* **Task objective**: For this exercise, output the entries below exactly from the line that holds "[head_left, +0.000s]" to the line that holds "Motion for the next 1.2", both ends included. No pictures belong in the copy.

Material for the task section start

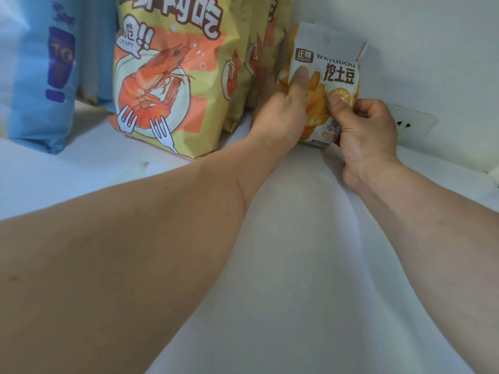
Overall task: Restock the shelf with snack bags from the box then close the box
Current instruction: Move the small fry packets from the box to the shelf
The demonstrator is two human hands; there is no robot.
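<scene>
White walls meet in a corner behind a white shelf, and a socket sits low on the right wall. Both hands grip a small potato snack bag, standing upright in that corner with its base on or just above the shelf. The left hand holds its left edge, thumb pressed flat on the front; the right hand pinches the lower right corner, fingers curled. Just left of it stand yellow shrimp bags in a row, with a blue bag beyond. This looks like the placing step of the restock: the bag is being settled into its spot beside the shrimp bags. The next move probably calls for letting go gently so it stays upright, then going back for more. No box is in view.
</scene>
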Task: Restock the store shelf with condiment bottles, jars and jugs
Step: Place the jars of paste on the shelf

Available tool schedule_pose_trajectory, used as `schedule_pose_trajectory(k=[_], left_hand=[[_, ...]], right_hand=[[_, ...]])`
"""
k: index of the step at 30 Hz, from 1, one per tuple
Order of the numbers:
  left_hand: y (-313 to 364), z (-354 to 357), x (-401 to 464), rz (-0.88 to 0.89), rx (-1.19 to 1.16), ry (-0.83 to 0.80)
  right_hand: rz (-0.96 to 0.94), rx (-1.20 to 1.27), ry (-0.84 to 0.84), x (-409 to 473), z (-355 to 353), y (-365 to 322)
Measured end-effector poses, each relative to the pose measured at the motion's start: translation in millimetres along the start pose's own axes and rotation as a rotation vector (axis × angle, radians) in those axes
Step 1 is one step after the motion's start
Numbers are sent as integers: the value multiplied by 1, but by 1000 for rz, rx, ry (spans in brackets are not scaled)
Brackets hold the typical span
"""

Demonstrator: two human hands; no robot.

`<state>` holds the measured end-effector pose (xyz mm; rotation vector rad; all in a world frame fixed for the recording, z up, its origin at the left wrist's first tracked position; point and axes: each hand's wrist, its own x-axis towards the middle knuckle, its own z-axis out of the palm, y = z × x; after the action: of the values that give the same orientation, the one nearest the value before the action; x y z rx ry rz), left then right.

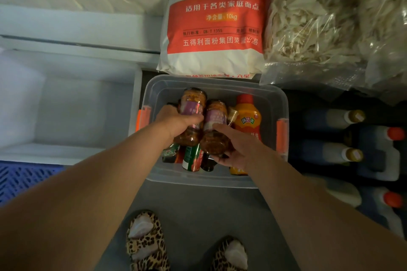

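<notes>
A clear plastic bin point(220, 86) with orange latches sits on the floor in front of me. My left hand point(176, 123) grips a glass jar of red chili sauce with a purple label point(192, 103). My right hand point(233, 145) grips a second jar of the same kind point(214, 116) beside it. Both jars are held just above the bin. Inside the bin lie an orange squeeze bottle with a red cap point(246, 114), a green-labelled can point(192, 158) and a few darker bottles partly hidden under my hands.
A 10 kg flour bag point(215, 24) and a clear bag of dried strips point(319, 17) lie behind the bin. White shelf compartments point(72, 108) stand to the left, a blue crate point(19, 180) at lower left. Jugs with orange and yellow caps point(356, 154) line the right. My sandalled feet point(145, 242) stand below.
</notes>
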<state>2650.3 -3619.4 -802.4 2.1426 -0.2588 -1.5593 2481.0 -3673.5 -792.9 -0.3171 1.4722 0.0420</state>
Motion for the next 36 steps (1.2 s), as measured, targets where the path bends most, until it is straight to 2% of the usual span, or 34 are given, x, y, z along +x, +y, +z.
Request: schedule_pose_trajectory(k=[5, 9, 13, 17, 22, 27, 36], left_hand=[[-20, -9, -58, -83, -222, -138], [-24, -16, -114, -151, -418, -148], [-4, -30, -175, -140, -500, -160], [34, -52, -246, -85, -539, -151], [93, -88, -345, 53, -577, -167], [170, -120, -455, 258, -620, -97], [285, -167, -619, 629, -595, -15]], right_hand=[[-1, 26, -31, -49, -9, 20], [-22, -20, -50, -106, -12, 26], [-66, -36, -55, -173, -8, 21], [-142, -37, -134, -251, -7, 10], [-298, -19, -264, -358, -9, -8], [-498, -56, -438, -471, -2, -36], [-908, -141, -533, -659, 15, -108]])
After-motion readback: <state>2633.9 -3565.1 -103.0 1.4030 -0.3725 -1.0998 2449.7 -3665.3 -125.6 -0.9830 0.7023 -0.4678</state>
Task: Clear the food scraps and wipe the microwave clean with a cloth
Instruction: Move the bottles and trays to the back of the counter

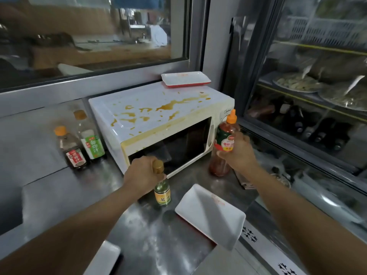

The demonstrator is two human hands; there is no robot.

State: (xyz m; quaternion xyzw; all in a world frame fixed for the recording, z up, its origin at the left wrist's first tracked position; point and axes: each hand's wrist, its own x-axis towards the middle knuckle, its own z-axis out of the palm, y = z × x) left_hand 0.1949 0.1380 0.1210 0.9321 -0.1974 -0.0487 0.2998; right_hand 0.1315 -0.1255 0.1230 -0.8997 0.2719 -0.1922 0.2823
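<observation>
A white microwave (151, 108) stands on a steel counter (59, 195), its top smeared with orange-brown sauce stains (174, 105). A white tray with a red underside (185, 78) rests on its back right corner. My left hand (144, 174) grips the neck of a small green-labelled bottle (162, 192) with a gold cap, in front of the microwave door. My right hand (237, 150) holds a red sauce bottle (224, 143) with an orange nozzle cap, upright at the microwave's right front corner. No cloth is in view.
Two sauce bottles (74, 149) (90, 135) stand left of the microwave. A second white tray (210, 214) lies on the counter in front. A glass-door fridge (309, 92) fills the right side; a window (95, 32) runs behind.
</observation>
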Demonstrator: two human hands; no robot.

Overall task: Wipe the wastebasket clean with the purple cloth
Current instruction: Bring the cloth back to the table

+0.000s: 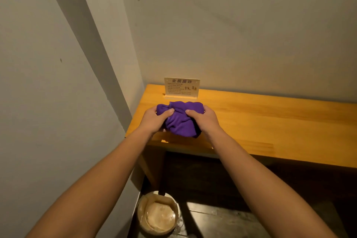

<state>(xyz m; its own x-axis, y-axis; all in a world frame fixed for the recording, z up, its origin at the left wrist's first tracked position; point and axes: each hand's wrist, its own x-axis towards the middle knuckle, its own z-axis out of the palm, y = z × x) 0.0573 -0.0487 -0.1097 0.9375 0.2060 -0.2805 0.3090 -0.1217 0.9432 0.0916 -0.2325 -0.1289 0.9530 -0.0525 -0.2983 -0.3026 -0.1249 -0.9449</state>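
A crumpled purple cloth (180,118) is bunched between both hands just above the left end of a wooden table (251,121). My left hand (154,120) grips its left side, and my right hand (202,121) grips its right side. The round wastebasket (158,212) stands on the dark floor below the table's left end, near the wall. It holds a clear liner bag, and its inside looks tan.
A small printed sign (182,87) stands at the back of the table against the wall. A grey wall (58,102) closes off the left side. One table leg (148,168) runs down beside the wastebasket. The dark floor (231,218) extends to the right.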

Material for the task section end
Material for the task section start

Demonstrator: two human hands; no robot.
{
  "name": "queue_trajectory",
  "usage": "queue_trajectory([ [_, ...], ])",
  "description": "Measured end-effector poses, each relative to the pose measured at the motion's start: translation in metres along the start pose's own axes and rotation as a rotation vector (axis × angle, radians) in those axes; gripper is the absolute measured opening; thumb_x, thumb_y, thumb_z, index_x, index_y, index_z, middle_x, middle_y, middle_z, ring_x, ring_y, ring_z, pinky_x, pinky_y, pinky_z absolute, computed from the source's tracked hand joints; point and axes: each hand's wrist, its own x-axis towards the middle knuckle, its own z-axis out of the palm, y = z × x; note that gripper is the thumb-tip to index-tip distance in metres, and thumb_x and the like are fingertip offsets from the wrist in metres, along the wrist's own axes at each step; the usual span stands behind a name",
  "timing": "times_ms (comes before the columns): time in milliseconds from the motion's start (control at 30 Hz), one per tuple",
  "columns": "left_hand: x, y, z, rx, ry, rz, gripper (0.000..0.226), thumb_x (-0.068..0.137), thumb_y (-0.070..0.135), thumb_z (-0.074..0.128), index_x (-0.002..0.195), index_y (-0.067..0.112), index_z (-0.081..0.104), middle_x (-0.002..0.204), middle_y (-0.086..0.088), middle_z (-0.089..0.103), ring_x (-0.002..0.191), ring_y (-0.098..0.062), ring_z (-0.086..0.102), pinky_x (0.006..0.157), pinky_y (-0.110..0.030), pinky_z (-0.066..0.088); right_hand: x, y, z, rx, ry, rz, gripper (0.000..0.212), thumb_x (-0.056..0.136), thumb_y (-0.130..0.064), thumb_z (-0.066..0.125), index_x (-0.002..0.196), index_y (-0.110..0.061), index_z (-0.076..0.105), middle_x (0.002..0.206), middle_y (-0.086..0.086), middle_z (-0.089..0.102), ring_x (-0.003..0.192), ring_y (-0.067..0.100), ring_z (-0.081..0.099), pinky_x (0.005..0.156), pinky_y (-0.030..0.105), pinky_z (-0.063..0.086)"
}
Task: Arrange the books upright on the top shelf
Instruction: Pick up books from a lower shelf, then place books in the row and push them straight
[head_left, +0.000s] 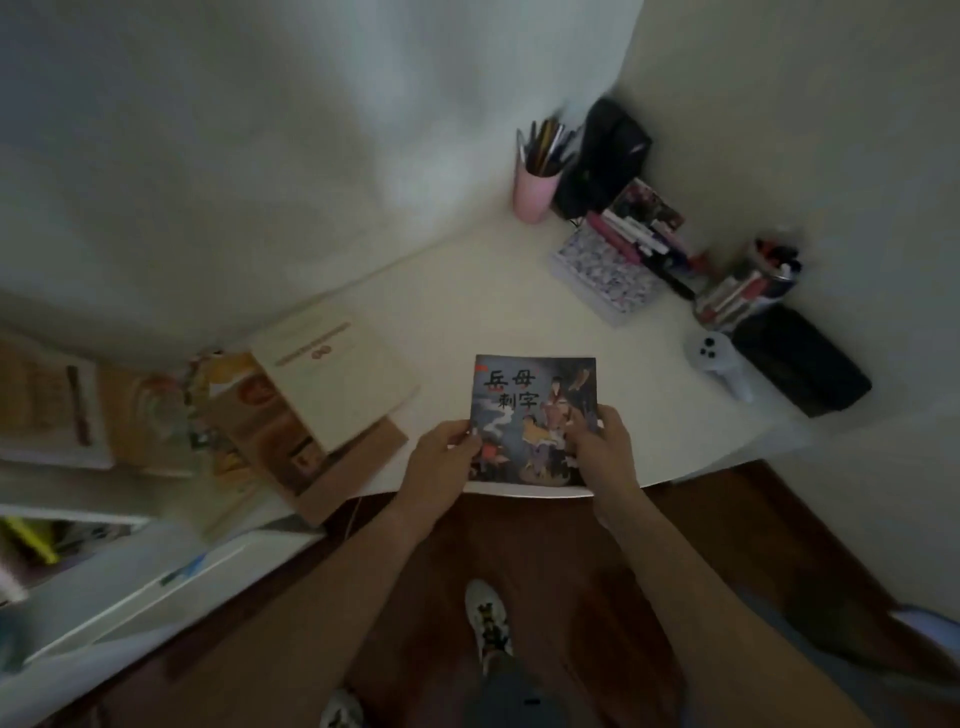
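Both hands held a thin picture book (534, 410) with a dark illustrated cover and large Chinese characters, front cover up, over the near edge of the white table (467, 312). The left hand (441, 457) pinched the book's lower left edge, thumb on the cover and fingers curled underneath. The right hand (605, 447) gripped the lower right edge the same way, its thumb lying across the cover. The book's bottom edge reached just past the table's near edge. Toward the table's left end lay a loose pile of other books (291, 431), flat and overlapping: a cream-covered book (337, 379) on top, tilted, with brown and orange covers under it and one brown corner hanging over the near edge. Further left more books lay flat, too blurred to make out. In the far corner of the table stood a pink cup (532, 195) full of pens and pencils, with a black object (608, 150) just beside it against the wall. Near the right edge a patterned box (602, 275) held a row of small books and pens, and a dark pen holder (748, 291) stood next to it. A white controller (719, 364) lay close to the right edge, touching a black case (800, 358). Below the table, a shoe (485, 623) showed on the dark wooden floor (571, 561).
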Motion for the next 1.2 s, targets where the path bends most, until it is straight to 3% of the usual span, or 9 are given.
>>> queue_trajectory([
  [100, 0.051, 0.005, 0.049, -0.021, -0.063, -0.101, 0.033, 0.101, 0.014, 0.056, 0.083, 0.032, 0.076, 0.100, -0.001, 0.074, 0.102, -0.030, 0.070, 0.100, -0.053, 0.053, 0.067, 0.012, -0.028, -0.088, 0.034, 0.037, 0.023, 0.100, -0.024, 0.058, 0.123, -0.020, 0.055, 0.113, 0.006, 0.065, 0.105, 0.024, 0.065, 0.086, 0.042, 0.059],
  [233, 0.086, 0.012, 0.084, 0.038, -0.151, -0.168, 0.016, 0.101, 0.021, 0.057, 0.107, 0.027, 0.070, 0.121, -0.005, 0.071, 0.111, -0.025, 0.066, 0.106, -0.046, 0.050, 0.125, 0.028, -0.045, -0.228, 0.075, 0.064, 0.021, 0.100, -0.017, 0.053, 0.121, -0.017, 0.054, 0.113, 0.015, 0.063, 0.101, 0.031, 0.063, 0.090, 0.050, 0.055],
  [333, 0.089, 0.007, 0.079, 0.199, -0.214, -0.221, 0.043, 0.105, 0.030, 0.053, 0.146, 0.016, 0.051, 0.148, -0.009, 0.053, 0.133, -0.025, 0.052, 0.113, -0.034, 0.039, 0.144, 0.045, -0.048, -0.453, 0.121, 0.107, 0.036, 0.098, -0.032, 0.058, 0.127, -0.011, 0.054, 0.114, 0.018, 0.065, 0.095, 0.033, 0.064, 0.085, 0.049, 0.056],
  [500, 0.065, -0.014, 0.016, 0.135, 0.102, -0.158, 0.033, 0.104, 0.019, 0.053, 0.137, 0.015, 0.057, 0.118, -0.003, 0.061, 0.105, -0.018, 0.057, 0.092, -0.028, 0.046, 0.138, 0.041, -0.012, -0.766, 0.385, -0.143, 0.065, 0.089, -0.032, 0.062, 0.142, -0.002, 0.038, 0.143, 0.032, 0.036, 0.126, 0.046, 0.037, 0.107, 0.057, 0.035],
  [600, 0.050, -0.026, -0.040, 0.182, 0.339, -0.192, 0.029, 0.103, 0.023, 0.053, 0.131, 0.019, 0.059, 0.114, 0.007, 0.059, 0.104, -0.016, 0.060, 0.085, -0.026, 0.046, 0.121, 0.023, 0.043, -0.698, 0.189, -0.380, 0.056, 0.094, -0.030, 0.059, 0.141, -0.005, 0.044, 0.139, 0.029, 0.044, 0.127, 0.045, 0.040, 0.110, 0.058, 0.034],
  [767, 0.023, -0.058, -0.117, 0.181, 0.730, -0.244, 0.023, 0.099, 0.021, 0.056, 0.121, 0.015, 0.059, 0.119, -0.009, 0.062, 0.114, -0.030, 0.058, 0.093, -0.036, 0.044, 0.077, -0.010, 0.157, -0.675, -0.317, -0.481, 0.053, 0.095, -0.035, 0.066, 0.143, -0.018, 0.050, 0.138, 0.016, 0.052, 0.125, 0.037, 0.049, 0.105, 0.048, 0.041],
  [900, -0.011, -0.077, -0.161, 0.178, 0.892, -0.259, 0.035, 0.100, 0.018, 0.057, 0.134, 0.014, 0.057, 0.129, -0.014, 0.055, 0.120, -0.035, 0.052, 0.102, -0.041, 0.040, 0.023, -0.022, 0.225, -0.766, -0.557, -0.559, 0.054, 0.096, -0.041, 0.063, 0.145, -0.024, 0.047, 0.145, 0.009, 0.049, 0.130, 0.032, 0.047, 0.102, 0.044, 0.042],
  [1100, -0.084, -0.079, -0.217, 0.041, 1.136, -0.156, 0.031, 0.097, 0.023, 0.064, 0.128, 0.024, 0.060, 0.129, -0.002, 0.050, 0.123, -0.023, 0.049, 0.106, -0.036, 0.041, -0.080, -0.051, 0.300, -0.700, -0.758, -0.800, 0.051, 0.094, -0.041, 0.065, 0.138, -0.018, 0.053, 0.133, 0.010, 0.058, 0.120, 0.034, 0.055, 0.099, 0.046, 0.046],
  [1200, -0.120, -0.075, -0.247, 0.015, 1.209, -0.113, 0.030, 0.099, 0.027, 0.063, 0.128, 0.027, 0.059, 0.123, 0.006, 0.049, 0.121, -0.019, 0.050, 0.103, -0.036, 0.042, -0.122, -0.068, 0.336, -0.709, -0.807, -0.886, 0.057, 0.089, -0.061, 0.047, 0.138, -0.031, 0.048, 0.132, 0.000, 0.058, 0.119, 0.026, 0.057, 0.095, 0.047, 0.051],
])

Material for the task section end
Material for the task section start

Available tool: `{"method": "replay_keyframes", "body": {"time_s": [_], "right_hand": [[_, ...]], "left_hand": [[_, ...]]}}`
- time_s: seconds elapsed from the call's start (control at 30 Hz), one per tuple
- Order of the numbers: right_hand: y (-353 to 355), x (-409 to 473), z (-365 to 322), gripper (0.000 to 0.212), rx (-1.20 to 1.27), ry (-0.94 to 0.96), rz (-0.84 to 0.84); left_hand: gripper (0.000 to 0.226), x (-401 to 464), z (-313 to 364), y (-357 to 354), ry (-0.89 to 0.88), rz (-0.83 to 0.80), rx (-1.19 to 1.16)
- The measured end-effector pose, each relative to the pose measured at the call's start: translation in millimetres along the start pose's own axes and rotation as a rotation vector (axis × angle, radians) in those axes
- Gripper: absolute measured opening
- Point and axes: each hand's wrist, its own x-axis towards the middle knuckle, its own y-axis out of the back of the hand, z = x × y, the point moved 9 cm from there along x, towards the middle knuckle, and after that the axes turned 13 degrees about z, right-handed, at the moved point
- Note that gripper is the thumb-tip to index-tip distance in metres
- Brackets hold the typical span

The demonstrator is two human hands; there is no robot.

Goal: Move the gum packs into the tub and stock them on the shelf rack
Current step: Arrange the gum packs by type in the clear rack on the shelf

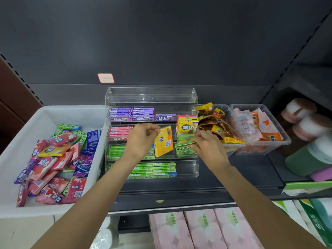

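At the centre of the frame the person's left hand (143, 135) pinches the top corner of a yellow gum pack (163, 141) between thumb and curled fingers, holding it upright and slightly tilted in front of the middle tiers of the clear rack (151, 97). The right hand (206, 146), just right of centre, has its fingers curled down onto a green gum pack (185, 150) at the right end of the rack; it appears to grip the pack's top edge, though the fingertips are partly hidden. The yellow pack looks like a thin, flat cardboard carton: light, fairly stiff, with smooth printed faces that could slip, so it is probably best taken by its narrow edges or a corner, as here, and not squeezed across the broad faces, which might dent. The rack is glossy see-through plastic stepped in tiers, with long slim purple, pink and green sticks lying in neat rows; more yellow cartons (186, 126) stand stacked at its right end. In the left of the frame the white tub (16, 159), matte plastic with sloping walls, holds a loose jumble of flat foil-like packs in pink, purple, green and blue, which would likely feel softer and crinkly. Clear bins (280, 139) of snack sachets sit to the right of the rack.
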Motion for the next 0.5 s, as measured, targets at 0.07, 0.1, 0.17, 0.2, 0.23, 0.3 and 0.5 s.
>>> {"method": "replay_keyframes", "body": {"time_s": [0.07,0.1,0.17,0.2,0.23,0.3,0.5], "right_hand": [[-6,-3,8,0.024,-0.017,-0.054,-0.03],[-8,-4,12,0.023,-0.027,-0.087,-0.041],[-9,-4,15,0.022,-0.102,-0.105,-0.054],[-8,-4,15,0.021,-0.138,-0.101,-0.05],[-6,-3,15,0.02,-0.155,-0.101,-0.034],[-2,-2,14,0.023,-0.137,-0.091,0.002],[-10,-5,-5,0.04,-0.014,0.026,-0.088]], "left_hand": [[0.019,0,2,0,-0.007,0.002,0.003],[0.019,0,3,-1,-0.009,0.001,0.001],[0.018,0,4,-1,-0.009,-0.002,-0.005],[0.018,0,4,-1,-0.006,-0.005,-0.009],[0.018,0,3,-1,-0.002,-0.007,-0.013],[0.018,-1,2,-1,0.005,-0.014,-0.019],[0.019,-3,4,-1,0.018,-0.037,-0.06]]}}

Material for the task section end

* **Solution for this problem**:
[head_left, +0.000s] 
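Both hands held a thin picture book (534, 410) with a dark illustrated cover and large Chinese characters, front cover up, over the near edge of the white table (467, 312). The left hand (441, 457) pinched the book's lower left edge, thumb on the cover and fingers curled underneath. The right hand (605, 447) gripped the lower right edge the same way, its thumb lying across the cover. The book's bottom edge reached just past the table's near edge. Toward the table's left end lay a loose pile of other books (291, 431), flat and overlapping: a cream-covered book (337, 379) on top, tilted, with brown and orange covers under it and one brown corner hanging over the near edge. Further left more books lay flat, too blurred to make out. In the far corner of the table stood a pink cup (532, 195) full of pens and pencils, with a black object (608, 150) just beside it against the wall. Near the right edge a patterned box (602, 275) held a row of small books and pens, and a dark pen holder (748, 291) stood next to it. A white controller (719, 364) lay close to the right edge, touching a black case (800, 358). Below the table, a shoe (485, 623) showed on the dark wooden floor (571, 561).
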Motion for the next 1.2 s, targets where the path bends most, until it is straight to 3% of the usual span, or 9 are given.

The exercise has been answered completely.